Apr
4
Written by:
Anthony Whyte
Fri, 04 Apr 2008 03:29:45 GMT
While in South Africa Adelle Lotter of North-West University (NWU) asked me to give a talk on the Sakai Community at NWU’s Mafikeng campus. I readily agreed. Mafikeng is one of three NWU campuses (Mafikeng, Vaal Triangle and Potchestroom) with a student body composed of 6576 undergraduate and postgraduates, the majority of whom are native Setswana speakers. My talk was part of a larger event promoting Mafikeng’s adoption of
eFundi, NWU’s enterprise Sakai implementation, the campus’s first online LMS offering.
I was the first speaker and while prepping the hardware before the opening remarks, the moderator glanced at my opening slide and enquired, “What is Sakai?” I quickly learned that neither she nor the audience was at all familiar with Sakai, the worldwide Sakai Community or that other South African institutions such as the University of Cape Town and the University of South Africa (UNISA) were running their own versions of Sakai in production. This set the context for what I hope was a useful overview of Sakai and the Sakai Community.
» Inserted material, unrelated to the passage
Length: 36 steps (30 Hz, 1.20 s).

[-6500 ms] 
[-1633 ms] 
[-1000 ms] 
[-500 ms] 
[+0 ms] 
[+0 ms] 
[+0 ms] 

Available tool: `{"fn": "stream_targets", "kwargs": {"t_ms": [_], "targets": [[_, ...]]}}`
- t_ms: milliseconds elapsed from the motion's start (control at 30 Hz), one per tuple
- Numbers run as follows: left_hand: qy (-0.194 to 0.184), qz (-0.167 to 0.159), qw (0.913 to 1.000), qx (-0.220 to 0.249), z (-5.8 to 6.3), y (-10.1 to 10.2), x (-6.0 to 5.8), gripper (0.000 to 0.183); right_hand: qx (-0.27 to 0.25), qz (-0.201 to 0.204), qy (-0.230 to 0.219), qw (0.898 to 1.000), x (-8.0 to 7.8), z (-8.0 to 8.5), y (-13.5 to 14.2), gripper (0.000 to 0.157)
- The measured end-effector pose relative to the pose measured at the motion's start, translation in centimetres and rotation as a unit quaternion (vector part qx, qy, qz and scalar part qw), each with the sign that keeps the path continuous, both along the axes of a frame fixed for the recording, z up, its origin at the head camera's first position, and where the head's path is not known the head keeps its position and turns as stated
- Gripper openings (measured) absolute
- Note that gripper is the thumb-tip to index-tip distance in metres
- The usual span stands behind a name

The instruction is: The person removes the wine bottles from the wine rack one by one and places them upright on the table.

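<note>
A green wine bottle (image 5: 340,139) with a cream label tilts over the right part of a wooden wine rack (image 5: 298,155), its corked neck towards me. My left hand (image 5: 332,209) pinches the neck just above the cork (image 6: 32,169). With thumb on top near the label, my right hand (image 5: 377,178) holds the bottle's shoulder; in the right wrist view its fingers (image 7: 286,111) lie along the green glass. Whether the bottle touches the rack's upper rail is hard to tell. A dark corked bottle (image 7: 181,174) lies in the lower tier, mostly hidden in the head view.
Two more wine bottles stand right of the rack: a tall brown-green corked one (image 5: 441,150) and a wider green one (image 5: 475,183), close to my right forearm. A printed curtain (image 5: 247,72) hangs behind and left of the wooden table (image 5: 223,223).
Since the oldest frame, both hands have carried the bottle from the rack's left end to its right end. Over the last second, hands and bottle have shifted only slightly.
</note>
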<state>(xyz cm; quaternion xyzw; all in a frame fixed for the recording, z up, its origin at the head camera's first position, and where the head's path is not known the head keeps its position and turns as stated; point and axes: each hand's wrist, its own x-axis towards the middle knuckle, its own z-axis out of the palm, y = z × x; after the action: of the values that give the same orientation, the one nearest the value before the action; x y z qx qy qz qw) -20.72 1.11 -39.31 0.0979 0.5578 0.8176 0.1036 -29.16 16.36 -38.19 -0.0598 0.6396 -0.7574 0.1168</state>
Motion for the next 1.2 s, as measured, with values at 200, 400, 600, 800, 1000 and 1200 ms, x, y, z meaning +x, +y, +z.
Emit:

Plugging Mafikeng into the wider Sakai community emerged, to mind at least, as a major theme of the talk. There is much we in the Sakai community can learn from the Mafikeng experience, and in turn, I hope Mafikeng can leverage the technical and pedagogical expertise resident in our community to further their teaching and learning goals.
I was honored after the presentation to receive from Professor Bernard Mbenga a copy of the
New History of South Africa (2007), a collaborative work of history edited by Mbenga and Hermann Giliomee that features the contributions of some twenty-eight historians of South Africa—an approach to history writing that parallels the community source approach that marks Sakai.